When you reach the line containing "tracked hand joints" in the entries below, start writing out each line exactly, and stop after the line containing "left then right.".

--------------------------------------------------

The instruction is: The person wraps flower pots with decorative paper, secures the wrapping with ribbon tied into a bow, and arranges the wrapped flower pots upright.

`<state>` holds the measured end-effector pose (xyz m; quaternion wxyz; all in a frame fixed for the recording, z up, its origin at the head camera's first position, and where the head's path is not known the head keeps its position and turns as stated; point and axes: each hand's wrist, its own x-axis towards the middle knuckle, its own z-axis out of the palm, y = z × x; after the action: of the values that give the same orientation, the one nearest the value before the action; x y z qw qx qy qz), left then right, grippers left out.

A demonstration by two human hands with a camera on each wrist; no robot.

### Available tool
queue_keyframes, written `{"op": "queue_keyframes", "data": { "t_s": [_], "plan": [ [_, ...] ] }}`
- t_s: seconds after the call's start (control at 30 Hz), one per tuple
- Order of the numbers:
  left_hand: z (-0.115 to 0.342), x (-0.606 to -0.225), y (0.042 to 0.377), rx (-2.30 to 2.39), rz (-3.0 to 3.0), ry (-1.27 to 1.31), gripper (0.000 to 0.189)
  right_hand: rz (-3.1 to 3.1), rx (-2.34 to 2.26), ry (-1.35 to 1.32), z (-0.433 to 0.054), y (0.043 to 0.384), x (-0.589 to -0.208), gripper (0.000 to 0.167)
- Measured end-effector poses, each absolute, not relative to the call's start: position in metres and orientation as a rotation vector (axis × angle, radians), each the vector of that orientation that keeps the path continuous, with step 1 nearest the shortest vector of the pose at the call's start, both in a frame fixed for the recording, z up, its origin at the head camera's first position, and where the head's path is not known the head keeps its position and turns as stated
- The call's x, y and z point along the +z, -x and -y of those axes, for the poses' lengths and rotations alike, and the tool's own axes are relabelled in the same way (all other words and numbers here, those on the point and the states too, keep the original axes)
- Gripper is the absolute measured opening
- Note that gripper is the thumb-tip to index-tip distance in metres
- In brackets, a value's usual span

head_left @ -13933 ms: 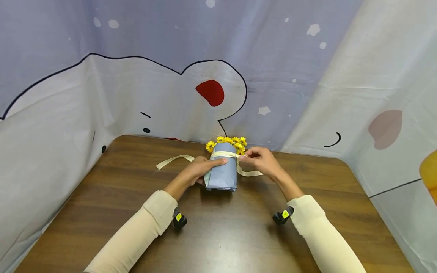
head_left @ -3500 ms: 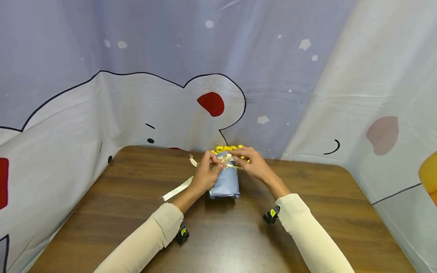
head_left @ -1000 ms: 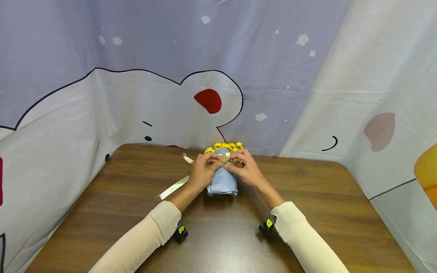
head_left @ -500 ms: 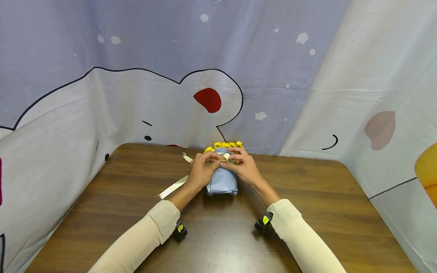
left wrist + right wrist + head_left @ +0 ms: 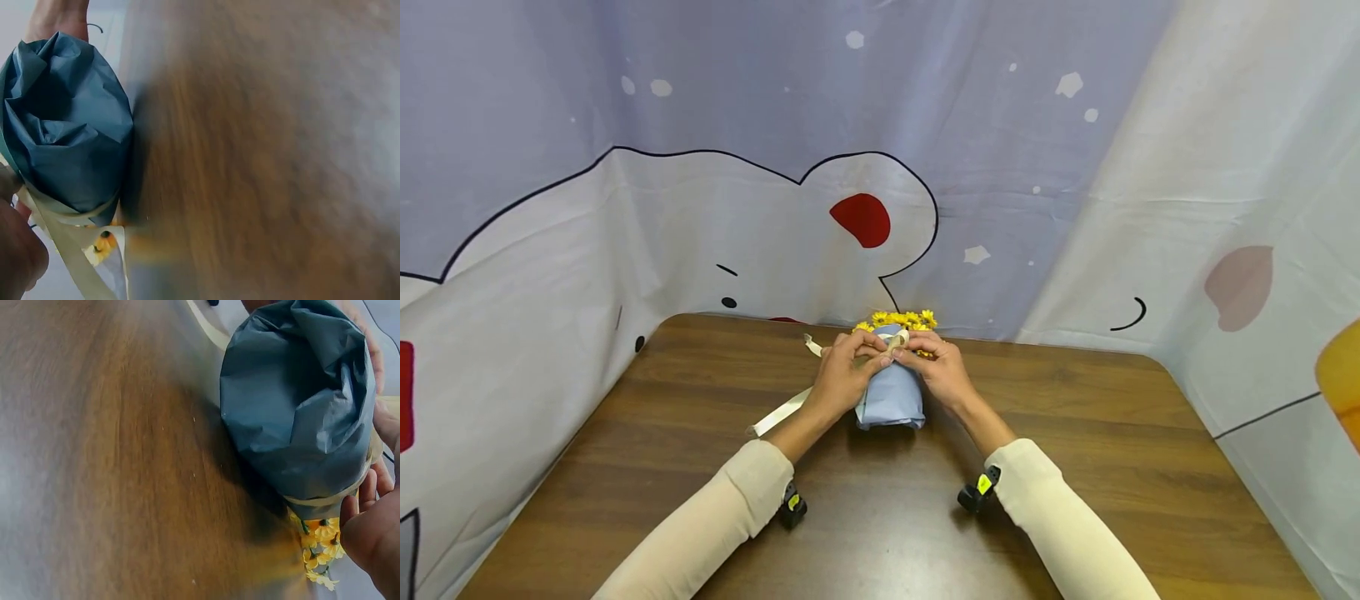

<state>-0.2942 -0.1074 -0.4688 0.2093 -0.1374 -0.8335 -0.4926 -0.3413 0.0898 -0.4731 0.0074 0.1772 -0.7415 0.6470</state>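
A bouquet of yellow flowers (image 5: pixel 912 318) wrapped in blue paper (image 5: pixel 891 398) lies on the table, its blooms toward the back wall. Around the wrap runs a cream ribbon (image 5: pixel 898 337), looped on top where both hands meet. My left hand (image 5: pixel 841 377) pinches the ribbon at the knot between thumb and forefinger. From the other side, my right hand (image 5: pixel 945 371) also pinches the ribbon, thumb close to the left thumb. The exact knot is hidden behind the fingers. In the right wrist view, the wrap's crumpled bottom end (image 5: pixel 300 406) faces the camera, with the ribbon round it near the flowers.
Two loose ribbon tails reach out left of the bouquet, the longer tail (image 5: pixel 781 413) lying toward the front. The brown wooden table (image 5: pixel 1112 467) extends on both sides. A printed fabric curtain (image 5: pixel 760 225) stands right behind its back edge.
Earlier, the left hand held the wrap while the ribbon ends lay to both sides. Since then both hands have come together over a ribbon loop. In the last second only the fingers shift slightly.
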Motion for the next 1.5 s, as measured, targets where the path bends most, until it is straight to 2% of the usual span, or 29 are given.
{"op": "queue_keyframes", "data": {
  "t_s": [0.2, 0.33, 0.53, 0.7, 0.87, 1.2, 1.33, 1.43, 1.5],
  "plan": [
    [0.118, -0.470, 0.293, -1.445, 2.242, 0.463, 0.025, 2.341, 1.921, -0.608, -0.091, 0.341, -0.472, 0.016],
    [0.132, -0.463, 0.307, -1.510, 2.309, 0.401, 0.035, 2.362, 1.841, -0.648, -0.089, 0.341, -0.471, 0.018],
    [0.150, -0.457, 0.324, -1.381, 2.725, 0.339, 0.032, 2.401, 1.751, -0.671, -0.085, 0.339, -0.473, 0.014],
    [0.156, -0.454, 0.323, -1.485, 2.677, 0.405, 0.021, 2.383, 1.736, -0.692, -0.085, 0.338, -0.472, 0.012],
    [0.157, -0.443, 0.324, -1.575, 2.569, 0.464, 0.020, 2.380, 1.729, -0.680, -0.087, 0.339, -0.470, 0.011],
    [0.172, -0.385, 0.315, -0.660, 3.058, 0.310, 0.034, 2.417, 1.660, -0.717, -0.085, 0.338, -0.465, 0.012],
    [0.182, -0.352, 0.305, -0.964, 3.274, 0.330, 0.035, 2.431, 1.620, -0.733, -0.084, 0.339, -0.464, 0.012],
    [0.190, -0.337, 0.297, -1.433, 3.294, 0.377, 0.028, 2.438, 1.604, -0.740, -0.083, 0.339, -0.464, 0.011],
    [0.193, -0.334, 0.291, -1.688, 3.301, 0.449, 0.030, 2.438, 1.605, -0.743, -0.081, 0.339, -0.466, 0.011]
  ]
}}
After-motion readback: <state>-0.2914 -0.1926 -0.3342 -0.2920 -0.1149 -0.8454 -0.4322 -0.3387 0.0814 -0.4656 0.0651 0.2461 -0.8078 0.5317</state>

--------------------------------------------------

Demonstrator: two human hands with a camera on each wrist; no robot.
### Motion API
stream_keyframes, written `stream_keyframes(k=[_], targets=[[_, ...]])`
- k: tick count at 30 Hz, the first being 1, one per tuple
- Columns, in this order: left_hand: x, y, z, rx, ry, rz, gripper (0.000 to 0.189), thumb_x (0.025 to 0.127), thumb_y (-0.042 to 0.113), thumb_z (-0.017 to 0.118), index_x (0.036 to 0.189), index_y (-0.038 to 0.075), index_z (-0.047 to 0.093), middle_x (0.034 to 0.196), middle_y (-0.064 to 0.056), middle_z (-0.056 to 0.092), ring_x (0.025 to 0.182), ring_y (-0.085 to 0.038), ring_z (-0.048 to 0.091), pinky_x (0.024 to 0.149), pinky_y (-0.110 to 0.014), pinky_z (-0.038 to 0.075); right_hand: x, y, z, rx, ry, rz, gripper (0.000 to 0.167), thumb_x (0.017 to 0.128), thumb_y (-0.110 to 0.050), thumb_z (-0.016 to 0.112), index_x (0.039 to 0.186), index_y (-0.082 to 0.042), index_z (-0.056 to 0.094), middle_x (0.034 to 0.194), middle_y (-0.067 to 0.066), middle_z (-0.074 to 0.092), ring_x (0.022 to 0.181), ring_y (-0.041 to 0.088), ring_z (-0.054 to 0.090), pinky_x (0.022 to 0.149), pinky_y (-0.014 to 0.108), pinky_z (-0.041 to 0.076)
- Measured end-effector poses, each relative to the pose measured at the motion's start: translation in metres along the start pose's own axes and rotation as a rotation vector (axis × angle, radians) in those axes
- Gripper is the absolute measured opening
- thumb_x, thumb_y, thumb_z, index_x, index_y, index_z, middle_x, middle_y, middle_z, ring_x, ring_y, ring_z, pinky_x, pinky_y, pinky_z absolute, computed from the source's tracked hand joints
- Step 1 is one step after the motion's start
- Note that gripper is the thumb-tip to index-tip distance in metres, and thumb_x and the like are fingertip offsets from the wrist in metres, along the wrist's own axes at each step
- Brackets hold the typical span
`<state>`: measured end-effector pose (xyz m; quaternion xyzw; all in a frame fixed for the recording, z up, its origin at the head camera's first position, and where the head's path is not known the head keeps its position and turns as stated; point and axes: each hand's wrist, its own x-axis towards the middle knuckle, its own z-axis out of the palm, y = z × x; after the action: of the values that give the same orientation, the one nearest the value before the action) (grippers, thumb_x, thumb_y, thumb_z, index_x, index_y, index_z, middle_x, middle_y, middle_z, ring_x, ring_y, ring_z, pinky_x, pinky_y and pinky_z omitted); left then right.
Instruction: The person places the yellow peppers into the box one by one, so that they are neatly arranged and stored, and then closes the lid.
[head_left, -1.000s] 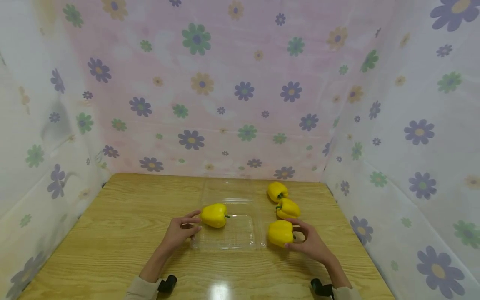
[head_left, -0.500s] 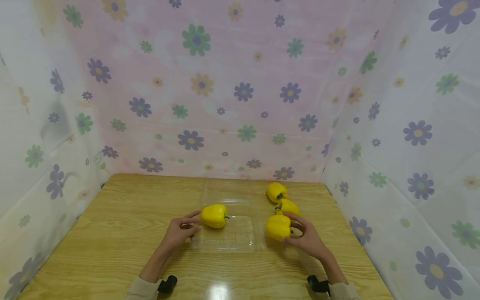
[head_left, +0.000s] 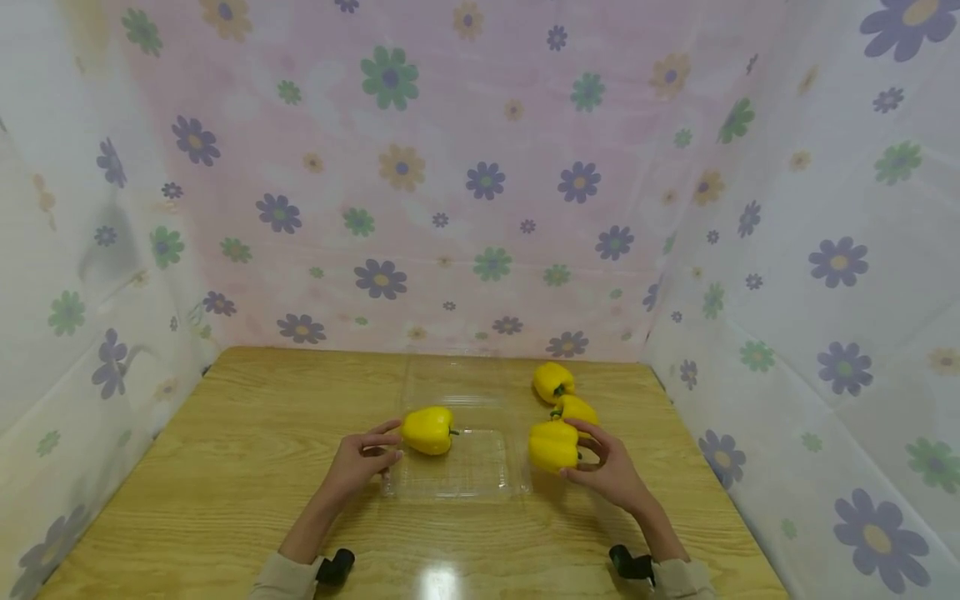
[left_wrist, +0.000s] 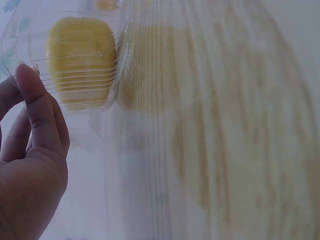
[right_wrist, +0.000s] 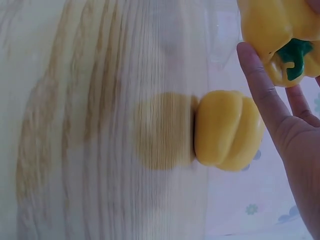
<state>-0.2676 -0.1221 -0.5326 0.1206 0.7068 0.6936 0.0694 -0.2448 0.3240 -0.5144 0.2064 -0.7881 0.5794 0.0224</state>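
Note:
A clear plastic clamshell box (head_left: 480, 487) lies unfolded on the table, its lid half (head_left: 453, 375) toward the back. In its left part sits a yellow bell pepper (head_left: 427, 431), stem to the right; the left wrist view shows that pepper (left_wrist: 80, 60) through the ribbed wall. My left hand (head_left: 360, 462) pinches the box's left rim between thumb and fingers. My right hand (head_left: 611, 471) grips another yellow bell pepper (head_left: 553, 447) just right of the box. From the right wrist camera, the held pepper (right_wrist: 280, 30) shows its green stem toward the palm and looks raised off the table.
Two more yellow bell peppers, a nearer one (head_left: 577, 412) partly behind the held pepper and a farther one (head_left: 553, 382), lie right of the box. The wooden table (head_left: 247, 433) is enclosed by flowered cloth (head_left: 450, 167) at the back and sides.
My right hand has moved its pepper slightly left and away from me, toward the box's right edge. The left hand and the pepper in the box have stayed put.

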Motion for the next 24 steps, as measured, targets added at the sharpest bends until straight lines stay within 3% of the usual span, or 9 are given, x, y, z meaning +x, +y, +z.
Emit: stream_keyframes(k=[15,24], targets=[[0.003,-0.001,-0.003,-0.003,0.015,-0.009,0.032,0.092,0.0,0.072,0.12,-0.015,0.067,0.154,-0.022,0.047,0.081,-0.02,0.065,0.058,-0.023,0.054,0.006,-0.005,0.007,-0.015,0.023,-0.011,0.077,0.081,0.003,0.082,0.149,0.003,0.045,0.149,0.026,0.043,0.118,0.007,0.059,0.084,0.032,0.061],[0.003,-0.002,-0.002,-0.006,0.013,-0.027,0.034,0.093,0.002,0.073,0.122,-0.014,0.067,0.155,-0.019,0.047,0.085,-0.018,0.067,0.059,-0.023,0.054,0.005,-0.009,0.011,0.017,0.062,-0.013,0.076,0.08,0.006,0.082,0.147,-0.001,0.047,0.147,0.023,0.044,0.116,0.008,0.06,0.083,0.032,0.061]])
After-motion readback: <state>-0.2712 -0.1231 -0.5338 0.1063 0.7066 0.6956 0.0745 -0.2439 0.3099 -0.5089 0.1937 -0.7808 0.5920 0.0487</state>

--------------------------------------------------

◆ EXERCISE ANSWER
- thumb_x, thumb_y, thumb_z, index_x, index_y, index_z, middle_x, middle_y, middle_z, ring_x, ring_y, ring_z, pinky_x, pinky_y, pinky_z absolute, computed from the source's tracked hand joints
- Step 1 is one step after the motion's start
- Note that gripper is the thumb-tip to index-tip distance in metres, and thumb_x and the like are fingertip offsets from the wrist in metres, along the wrist's own axes at each step
- Brackets hold the typical span
`<state>`: measured end-effector pose (xyz m; quaternion xyzw; all in a frame fixed for the recording, z up, its origin at the head camera's first position, and where the head's path is not known the head keeps its position and turns as stated; point and axes: each hand's wrist, its own x-axis towards the middle knuckle, its own z-axis out of the palm, y = z × x; after the action: of the values that give the same orientation, the one nearest the value before the action) (grippers, thumb_x, thumb_y, thumb_z, index_x, index_y, index_z, middle_x, middle_y, middle_z, ring_x, ring_y, ring_z, pinky_x, pinky_y and pinky_z omitted); left then right.

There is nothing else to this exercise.